'Re: Ideas for improving sorting. Goal: under 1 second for 200.000 files.'

[prev in list] [next in list] [prev in thread] [next in thread] 

List:       kfm-devel
Subject:    Re: Ideas for improving sorting. Goal: under 1 second for 200.000 files.
From:       Mark <markg85 () gmail ! com>
Date:       2012-10-29 12:30:10
Message-ID: CAPd6JnGtwan3KXnET6jxVkiTmGntFFnum8sbZgw4kYPO_qoyAg () mail ! gmail ! com
[Download RAW message or body]

On Mon, Oct 29, 2012 at 9:42 AM, Frank Reininghaus
<frank78ac@googlemail.com> wrote:
> Hi Mark,
> 
> 2012/10/28 Mark:
> [...]
> > http://paste.kde.org/584534/
> > 
> > I already had the nagging feeling that the QChar->unicode() stuff was
> > making it more complicated then it had to bee in the lessThan
> > function.

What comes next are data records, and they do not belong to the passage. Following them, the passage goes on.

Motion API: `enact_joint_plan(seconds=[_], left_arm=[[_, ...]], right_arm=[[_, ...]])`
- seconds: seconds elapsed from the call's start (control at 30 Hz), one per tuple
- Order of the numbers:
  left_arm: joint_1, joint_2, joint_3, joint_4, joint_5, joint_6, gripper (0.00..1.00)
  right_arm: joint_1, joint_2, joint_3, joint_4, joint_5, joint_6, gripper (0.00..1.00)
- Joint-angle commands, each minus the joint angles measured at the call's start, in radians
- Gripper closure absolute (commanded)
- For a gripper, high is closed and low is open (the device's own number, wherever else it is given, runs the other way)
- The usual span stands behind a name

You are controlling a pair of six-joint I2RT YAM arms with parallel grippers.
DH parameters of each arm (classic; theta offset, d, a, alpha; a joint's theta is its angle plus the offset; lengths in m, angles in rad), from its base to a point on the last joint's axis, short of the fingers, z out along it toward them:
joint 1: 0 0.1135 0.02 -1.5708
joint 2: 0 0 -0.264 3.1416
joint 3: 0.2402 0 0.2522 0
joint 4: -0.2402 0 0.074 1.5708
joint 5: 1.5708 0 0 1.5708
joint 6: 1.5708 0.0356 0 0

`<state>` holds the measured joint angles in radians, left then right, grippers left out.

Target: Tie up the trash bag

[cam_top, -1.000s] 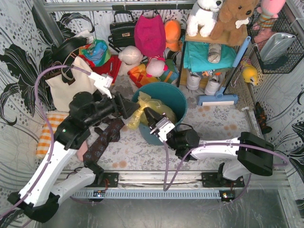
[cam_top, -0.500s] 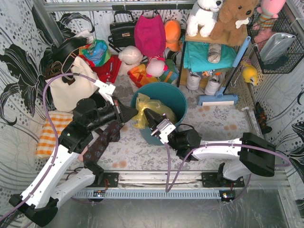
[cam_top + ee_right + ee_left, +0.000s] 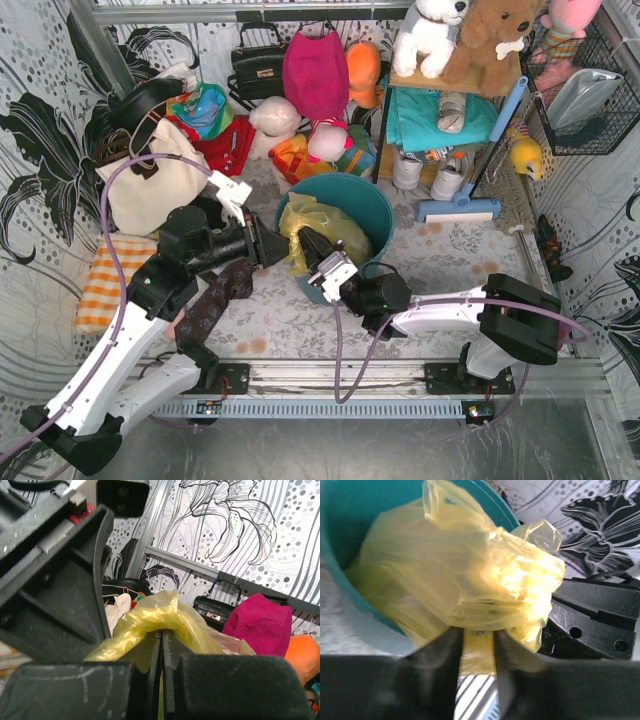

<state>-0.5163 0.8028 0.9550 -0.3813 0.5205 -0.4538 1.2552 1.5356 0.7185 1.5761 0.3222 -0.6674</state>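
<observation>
The trash bag point(image 3: 320, 228), thin crinkly yellow plastic, sits in the teal bin point(image 3: 376, 208) with its gathered top bunched up over the bin's left rim. My left gripper point(image 3: 284, 251) reaches in from the left. In the left wrist view its jaws point(image 3: 478, 632) stand narrowly apart with a band of the bag point(image 3: 470, 575) filling the gap. My right gripper point(image 3: 310, 245) comes from the near side. In the right wrist view point(image 3: 162, 636) it is shut, pinching a fold of the bag point(image 3: 159, 611). The two grippers are almost touching at the bag's neck.
A cream tote point(image 3: 150, 185) and an orange checked cloth point(image 3: 100, 285) lie to the left, with a dark patterned cloth point(image 3: 215, 300) under the left arm. Bags and toys crowd the back wall. A shelf point(image 3: 445, 120) with plush toys and a blue brush point(image 3: 462, 207) stand to the right.
My left gripper has moved right to the bin's rim and closed round the bag's bunched top. The right gripper has shifted slightly left, still pinching the bag.
</observation>
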Motion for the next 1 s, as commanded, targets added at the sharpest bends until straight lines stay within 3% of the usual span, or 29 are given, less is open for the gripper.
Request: enact_joint_plan(seconds=[0.0,0.13,0.33,0.47,0.6,0.83,0.97], left_arm=[[-0.003,-0.034,0.111,-0.049,-0.119,0.098,0.55],[-0.004,-0.059,0.205,-0.114,-0.224,0.165,0.38],[-0.003,-0.026,0.278,-0.119,-0.344,0.034,0.32],[-0.003,0.048,0.293,-0.101,-0.329,-0.074,0.31],[-0.004,0.068,0.239,0.03,-0.311,-0.183,0.31],[-0.003,0.124,0.271,-0.012,-0.3,-0.167,0.43],[-0.004,0.119,0.262,-0.039,-0.297,-0.157,0.62]], right_arm=[[-0.002,-0.012,0.009,0.113,0.007,-0.001,1.0],[-0.002,-0.029,0.004,0.091,0.004,-0.004,1.0],[-0.002,-0.038,0.004,0.075,0.002,-0.011,1.0],[-0.002,-0.033,0.007,0.073,0.005,-0.01,1.0],[-0.002,-0.028,0.01,0.07,0.005,-0.011,1.0],[-0.002,-0.031,0.013,0.07,0.003,-0.016,1.0],[-0.002,-0.029,0.014,0.077,0.006,-0.019,1.0]])
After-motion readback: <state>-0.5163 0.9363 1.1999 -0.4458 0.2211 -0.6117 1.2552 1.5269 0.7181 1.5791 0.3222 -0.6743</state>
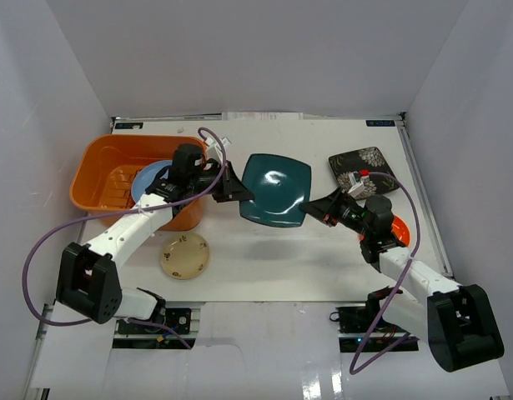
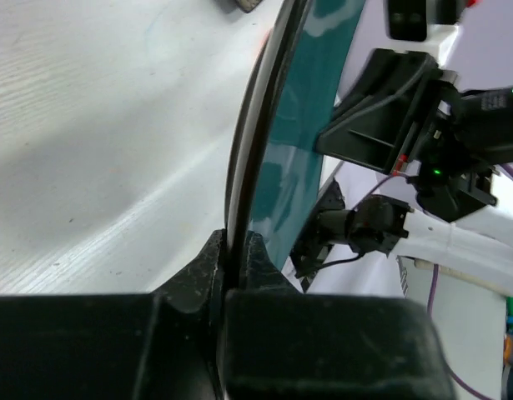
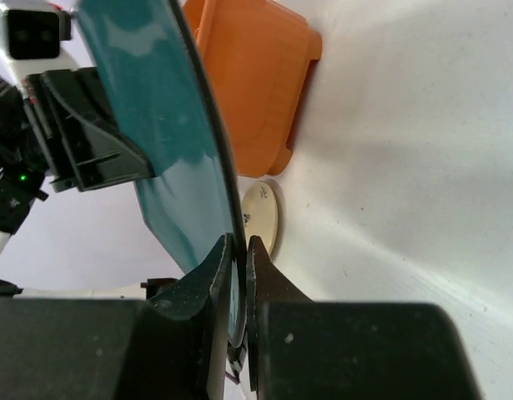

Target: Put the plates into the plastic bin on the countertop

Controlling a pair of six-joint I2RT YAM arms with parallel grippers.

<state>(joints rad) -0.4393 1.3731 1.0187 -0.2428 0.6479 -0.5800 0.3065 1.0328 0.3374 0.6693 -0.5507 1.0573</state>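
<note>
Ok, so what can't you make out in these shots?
1. The orange plate: top view, mostly under the right arm; only a sliver shows.
2. The light blue plate in the plastic bin: top view, the left arm covers its right side; anything beneath it is hidden.
3. The teal plate: both wrist views show it edge-on, cut off by the top edge.
4. Markings on the speckled beige plate: too small, top view.

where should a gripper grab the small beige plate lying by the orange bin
Its rim, probably from straight above at the near edge, one finger inside and one outside: the small beige plate lies flat on the countertop, so only the rim offers a pinch. The left gripper and right gripper hold the dark teal plate.
</note>
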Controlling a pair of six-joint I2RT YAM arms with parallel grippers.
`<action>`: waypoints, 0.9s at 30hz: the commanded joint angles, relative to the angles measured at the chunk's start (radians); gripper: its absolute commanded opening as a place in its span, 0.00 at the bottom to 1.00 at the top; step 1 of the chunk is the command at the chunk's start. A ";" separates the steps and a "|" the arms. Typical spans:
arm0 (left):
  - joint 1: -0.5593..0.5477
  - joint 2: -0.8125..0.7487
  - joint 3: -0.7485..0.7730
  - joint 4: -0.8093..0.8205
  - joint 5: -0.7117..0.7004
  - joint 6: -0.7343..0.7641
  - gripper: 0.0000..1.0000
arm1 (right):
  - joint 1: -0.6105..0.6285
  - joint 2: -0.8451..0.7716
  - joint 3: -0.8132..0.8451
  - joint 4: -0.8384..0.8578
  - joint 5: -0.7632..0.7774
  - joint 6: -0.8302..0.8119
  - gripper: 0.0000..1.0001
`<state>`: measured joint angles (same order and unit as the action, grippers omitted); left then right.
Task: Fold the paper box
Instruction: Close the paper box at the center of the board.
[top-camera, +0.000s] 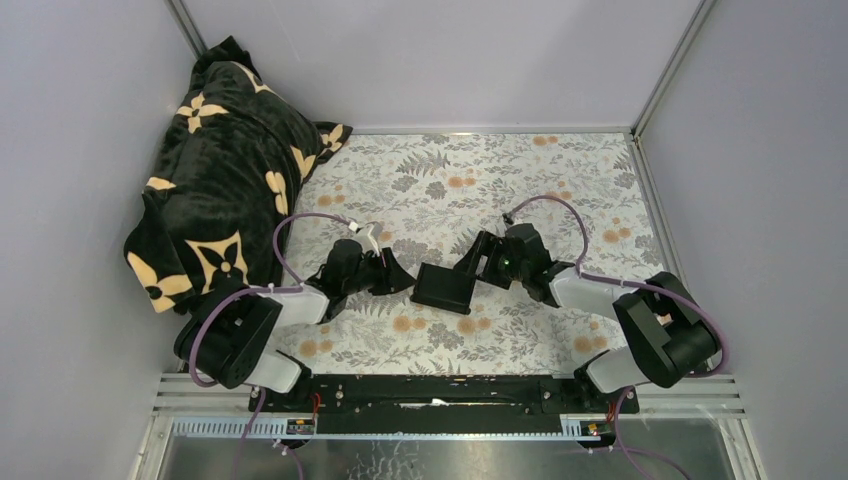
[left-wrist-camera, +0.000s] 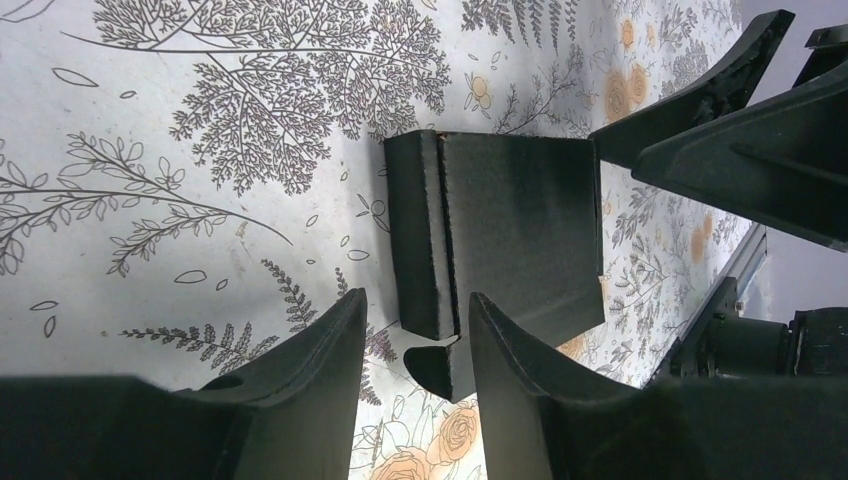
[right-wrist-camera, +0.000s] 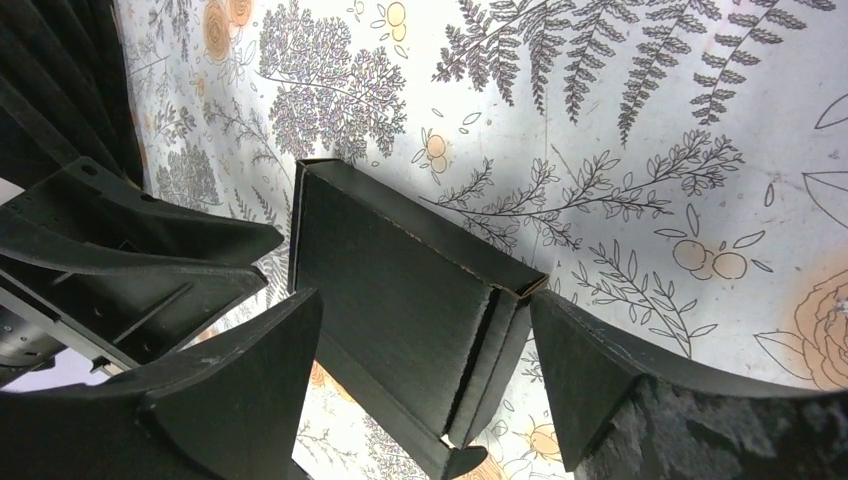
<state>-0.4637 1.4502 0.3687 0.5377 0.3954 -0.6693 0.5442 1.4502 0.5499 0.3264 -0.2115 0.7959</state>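
Observation:
The paper box (top-camera: 443, 286) is a small matte black card box lying on the floral cloth between both arms. In the left wrist view the paper box (left-wrist-camera: 515, 225) shows a creased end flap and a rounded tab. My left gripper (left-wrist-camera: 416, 300) is open; the tab lies between its jaws, with cloth showing beside the left finger. In the right wrist view the paper box (right-wrist-camera: 400, 290) lies under my right gripper (right-wrist-camera: 425, 298), which is open wide and straddles the box's flap end. One right fingertip (right-wrist-camera: 545, 310) is at the box's corner. From above, the left gripper (top-camera: 397, 277) and right gripper (top-camera: 478, 264) flank the box.
A black plush blanket (top-camera: 220, 185) with cream flowers is heaped at the back left. The floral cloth (top-camera: 470, 180) covers the table. Grey walls close in the sides and back. A metal rail (top-camera: 440, 390) runs along the near edge by the arm bases.

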 joint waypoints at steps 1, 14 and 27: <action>0.012 -0.034 -0.005 -0.009 -0.027 0.027 0.49 | -0.016 -0.012 0.042 0.006 -0.044 -0.063 0.84; 0.013 -0.026 -0.010 -0.003 -0.039 0.022 0.49 | -0.017 -0.043 0.025 -0.032 -0.141 -0.078 0.84; 0.012 -0.028 -0.008 -0.017 -0.040 0.023 0.49 | -0.042 0.138 0.191 -0.030 -0.168 -0.133 0.84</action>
<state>-0.4580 1.4265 0.3683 0.5137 0.3664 -0.6628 0.5262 1.5631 0.6788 0.3145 -0.3630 0.7116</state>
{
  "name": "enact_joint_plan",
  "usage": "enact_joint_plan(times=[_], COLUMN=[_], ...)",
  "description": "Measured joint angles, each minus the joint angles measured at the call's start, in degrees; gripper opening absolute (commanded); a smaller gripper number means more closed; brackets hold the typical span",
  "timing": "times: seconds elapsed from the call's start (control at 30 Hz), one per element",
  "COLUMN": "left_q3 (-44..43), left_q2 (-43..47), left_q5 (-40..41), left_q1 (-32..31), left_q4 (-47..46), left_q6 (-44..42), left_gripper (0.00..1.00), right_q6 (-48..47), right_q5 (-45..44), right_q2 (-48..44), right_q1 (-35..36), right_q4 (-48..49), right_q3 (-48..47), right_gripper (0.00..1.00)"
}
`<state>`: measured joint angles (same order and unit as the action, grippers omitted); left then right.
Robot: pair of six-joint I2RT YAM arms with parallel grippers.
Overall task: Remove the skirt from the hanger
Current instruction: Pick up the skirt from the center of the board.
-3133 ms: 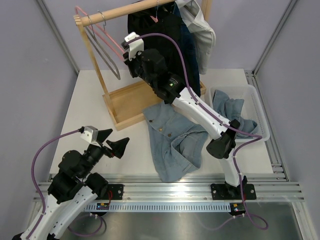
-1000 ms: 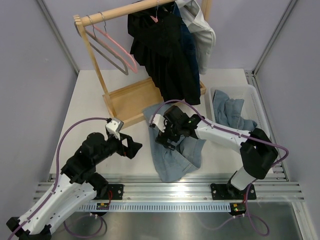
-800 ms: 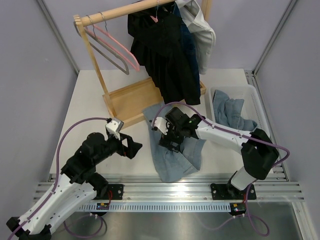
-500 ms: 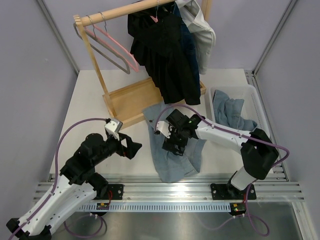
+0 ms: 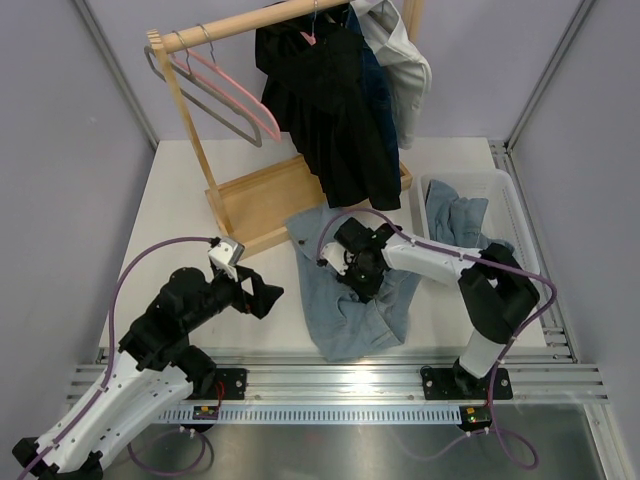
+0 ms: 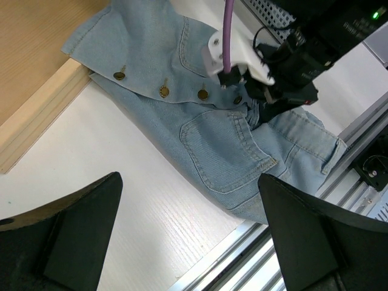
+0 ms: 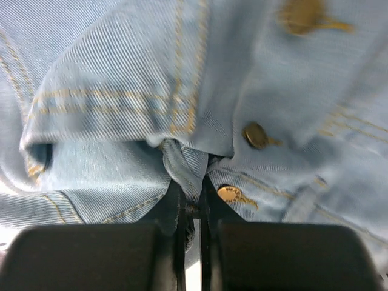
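Noted right tool (image 7: 193, 203) clamped on a thin fold of skirt (image 7: 109, 79) at its tips, left tool (image 6: 188, 179) gaping. Could slip free on lift, given so shallow a bite

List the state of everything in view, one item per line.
denim skirt: off the hanger, crumpled on the table.
right gripper: shut on a skirt fold.
left gripper: open, empty.
pink hanger: bare, on the rail.
black garment: hanging on the rail.
white bin: holds denim clothing.
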<state>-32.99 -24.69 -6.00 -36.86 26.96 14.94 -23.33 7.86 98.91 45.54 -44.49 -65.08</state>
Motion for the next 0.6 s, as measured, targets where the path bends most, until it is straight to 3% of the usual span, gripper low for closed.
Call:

So i converted it all to ints. You can see that in the above
> > paste.
> > 
> > Before sorting
> > "0000.txt"
> > "1a2b3a4.txt"
> > "a1.1001.txt"
> > "a10.txt"
> > "a6.txt"
> > "a3.txt"
> > "a8.txt"
> > "a1.txt"
> > "a2.txt"
> > "a9.txt"
> > "a5.txt"
> > "a4.txt"
> > "a14.txt"
> > "a11.txt"
> > "a12.txt"
> > "a1.2.txt"
> > "a1.11.txt"
> > "a7.txt"
> > 
> > After sorting
> > "0000.txt"
> > "1a2b3a4.txt"
> > "a1.txt"
> > "a1.2.txt"
> > "a1.11.txt"
> > "a1.1001.txt"
> > "a2.txt"
> > "a3.txt"
> > "a4.txt"
> > "a5.txt"
> > "a6.txt"
> > "a7.txt"
> > "a8.txt"
> > "a9.txt"
> > "a10.txt"
> > "a11.txt"
> > "a12.txt"
> > "a14.txt"
> 
> Looks like a reasonable sorting of these files, yes :-)
> 
> > Victory i guess :)
> > Well, i actually think that a call for victory might be too soon. I
> > still have to test this on dolphin itself. Which i'm going to do right
> > now.
> 
> Another thing that might be worth checking is if your comparison
> algorithm passes all unit tests:
> 
> https://projects.kde.org/projects/kde/kdelibs/repository/revisions/master/entry/kdecore/tests/kstringhandlertest.cpp#L52
>  
> There's some pretty tricky stuff in there, but any candidate for a new
> comparison function must pass these, of course - we obviously don't
> want regressions.
> 
> Another thing that might be worth trying is to take a very large set
> of files (like all files on your hard drive) and check if they are
> sorted equally using the existing naturalCompare() function and your
> algorithm. If that is not the case, find out two files for which the
> lessThan() results differ, add a new unit test, then try to fix it.
> 
> I haven't checked every detail of your code yet, but I'm not sure if
> replacing digits by ':' in the collation sequence is a good idea. This
> is only asking for trouble with file names which contain ':' and might
> also cause other issues. Christoph's suggestion to prepend numbers
> with their number of digits (which probably has to be done even
> recursively to make sure that numbers with 10 digits are really
> considered larger than a number with 9 digits) looks better to me.
> 
> Best regards,
> Frank

Hi Frank,

Thanks a lot for your suggestions. I will certainly try to add the
tests in the mix. However, the tests are likely to be different. The
naturalCompare function returns an integer which is more then 0 and
1... My "alternative" is a lessThan replacement and only returns a
bool.

So obviously some tests are going to fail.. Is it even possible to
change the tests to work for this?

As for the numbers, i already have a different approach there :) The
algorithm right now is as follows:
- if the current value is a number and the next value isn't then the
collation key becomes the integer representation of a number (not the
unicode representation)
- if the current value AND the next value are both numbers then the
current value is 10 + the current number. The 10 makes sure that it's
sorted after the 9. This is recursive so a input of: a1000.txt will
become this (for the numbers) 1 = 11, 0 = 10, 0 = 10, 0 = 0.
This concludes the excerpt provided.